**ACTIVITY**
Give again, unaltered, the lines of the listing below that run from the line having "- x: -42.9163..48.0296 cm" through the line having "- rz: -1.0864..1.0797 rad".

=== Begin Enclosure ===

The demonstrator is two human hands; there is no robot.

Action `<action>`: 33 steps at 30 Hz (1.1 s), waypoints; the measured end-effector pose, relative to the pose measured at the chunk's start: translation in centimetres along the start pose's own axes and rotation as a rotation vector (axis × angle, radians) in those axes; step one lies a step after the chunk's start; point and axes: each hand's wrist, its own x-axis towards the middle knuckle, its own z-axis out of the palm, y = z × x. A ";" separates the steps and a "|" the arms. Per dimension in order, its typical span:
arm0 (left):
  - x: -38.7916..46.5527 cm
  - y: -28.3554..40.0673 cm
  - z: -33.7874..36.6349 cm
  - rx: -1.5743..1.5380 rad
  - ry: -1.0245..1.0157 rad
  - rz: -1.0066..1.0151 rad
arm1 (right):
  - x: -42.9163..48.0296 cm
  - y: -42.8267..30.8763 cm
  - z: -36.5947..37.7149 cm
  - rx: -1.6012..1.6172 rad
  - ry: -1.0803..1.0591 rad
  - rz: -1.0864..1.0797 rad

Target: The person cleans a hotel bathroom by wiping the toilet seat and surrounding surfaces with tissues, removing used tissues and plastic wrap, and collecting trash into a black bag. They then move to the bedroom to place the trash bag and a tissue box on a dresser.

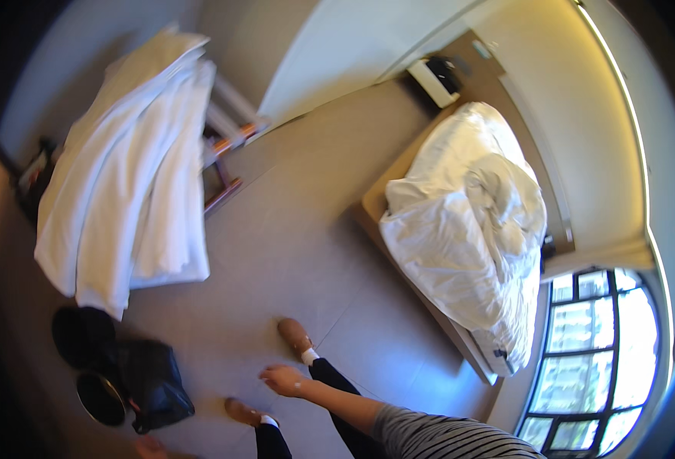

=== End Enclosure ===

**EXERCISE RESULT**
  - x: -42.9163..48.0296 cm
  - y: -42.8267..30.8763 cm
  - z: -36.5947..37.7149 cm
  - rx: -1.6012..1.6172 rad
  - ry: -1.0803..1.0591 rad
  - rz: -1.0864..1.0797 rad

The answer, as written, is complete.